In a crossover design, each participant is randomized to a sequence of two or more treatments therefore the participant is used as his or her own control. Crossover trials produce within participant comparisons, whereas parallel designs produce between participant comparisons. For example, in the simplest case, participants are randomised to receive either intervention A followed by intervention B or randomised to intervention B followed by intervention A. This design is called a two-period crossover design.
Crossover trials can be used to investigate chronic conditions, such as asthma, where the objective is to investigate the participants’ short term response to therapy. The condition must also be stable, so that the circumstances at the beginning of each period are more likely to be the same. Clearly, not all interventions can be studied in crossover designs. For example, comparing surgical procedures or evaluating long term outcomes such as 5 year survival where it is impossible to crossover to another intervention.
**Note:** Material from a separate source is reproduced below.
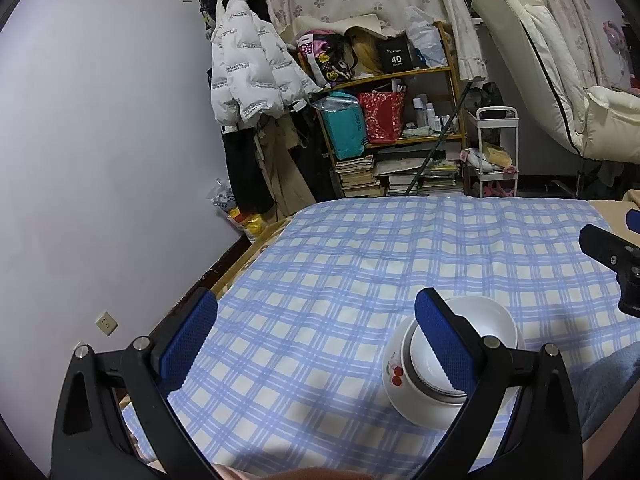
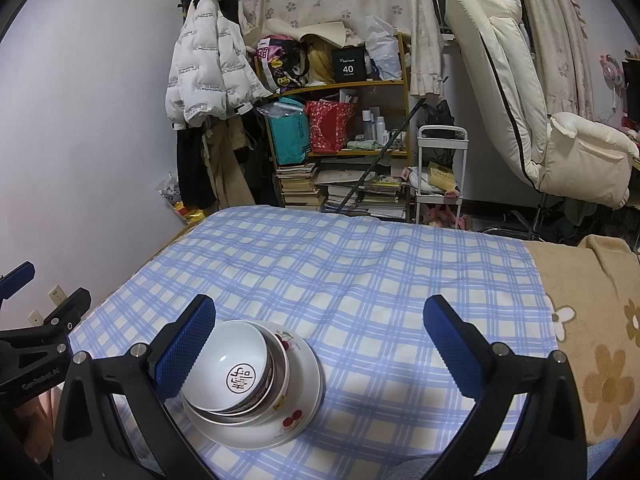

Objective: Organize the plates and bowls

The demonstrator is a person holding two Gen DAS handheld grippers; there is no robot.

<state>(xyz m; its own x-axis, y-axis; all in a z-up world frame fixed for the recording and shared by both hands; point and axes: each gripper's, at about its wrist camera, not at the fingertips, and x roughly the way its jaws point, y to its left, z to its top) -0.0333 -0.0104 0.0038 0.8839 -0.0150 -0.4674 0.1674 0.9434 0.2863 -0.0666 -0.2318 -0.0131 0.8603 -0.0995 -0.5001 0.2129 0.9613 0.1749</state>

The advantage of using crossover trials is a more precise estimate of the treatment effect and therefore the trial requires fewer participants. The disadvantages are the difficulty in avoiding carryover effects (the influence of the first treatment phase ‘carrying over’ to the second treatment phase), patient withdrawals complicating interpretation and analysis, and difficulties with assigning adverse events which occur in later treatment phases to the appropriate intervention. See Further reading for more details.
Sibbald B, Roberts C. Understanding controlled trials: Crossover trials BMJ 1998; 316: 1719-20.
Senn SJ. Cross-over trials in clinical research. Chichester: John Wiley, 1993.